Ethereum in BigQuery: a Public Dataset for smart contract analytics
Allen Day
Developer Advocate, Digital Assets at Google Cloud
Evgeny Medvedev
Author of Blockchain ETL
Ethereum and other cryptocurrencies have captured the imagination of technologists, financiers, and economists. Digital currencies are only one application of the underlying blockchain technology. Earlier this year, we made the Bitcoin dataset publicly available for analysis in Google BigQuery. Today we’re making the Ethereum dataset available.
Like its predecessor, Bitcoin, you might think of the Ethereum blockchain as an immutable distributed ledger. However, creator Vitalik Buterin extended its set of capabilities by including a virtual machine that can execute arbitrary code stored on the blockchain as smart contracts.
With regards to the system architecture, Ethereum resembles Bitcoin in that it primarily serves to record immutable transactions. Both are essentially OLTP databases, and provide little in the way of OLAP (analytics) functionality. However, the Ethereum dataset is notably distinct from the Bitcoin dataset:
The Ethereum blockchain’s primary crypto-economic unit of value is Ether, while the Bitcoin blockchain’s unit of value is Bitcoin. However, the majority of value transfer on the Ethereum blockchain is composed of so-called tokens. Tokens are created and managed by smart contracts.
Ether value transfers are precise and direct, resembling accounting ledger debits and credits. This is in contrast to the Bitcoin value transfer mechanism, for which it can be difficult to determine the balance of a given wallet address.
Addresses can be not only be wallets that hold balances, but can also contain smart contract bytecode that allows the programmatic creation of agreements and automatic triggering of their execution. An aggregate of coordinated smart contracts could be used to build a decentralized autonomous organization.
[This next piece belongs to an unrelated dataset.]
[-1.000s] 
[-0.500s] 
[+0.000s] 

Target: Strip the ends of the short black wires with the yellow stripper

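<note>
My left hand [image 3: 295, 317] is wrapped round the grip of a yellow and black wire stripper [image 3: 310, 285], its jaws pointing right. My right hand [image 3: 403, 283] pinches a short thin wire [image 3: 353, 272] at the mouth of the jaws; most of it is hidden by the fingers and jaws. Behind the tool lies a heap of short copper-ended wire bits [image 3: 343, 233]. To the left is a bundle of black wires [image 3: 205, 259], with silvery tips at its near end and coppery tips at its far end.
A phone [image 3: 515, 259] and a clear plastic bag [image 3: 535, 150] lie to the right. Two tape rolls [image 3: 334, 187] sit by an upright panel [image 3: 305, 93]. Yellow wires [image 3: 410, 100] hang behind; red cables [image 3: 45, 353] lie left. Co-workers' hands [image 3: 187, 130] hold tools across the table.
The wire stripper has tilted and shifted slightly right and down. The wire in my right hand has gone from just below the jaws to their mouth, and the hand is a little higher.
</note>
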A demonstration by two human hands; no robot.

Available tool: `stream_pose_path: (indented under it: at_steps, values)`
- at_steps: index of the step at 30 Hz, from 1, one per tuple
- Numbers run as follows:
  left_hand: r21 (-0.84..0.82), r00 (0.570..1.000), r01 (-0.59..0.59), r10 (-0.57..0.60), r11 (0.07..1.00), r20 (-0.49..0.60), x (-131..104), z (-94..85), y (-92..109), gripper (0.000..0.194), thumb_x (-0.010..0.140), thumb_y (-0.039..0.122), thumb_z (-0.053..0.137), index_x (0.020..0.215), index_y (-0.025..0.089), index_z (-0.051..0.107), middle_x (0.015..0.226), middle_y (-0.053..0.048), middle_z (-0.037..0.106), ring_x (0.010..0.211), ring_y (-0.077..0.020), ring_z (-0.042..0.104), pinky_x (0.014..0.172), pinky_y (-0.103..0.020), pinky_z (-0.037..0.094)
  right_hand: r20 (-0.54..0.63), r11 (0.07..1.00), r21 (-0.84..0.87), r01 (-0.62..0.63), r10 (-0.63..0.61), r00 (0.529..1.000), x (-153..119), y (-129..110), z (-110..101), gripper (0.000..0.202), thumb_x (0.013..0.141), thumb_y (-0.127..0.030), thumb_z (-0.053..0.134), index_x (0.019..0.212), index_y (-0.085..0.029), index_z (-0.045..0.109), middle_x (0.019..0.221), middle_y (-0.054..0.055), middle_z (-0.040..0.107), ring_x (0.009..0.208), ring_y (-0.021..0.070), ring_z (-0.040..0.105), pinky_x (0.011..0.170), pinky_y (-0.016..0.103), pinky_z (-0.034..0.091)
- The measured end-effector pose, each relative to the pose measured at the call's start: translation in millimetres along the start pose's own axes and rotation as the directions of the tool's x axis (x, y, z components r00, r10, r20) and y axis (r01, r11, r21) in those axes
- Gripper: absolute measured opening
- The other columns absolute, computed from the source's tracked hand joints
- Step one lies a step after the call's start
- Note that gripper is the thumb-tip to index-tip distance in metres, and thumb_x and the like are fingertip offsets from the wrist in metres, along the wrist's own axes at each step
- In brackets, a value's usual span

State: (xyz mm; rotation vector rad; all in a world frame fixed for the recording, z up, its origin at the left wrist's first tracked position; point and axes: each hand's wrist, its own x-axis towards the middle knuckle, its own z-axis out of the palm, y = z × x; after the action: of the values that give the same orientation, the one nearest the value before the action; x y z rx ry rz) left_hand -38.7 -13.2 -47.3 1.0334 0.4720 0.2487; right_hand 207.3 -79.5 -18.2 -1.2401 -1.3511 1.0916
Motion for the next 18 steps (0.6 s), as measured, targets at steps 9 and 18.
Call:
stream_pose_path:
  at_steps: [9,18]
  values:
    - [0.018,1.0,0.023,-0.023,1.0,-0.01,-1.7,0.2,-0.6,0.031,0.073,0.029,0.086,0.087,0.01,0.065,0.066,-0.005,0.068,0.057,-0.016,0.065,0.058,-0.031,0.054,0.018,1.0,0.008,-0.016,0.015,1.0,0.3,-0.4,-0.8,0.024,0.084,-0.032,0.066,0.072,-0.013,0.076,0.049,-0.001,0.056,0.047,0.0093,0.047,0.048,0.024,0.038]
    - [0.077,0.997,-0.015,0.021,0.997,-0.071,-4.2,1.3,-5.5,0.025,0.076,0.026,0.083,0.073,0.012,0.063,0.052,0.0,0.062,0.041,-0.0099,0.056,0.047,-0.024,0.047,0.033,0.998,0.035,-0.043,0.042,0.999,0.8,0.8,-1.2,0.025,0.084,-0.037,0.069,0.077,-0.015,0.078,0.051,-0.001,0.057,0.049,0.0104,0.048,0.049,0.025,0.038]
The Ethereum blockchain data are now available for exploration with BigQuery. All historical data are in the ethereum_blockchain
dataset (documentation here), which updates daily. The Ethereum ETL project on GitHub contains all source code used to extract data from the Ethereum blockchain and load it into BigQuery—we welcome more contributors and more blockchains!
Why make Ethereum blockchain data available on Google Cloud?
While the Ethereum blockchain peer-to-peer software has an API for a subset of commonly used random-access functions (for example: checking transaction status, looking up wallet-transaction associations, and checking wallet balances, for example), API endpoints don’t exist for easy access to all of the data stored on-chain.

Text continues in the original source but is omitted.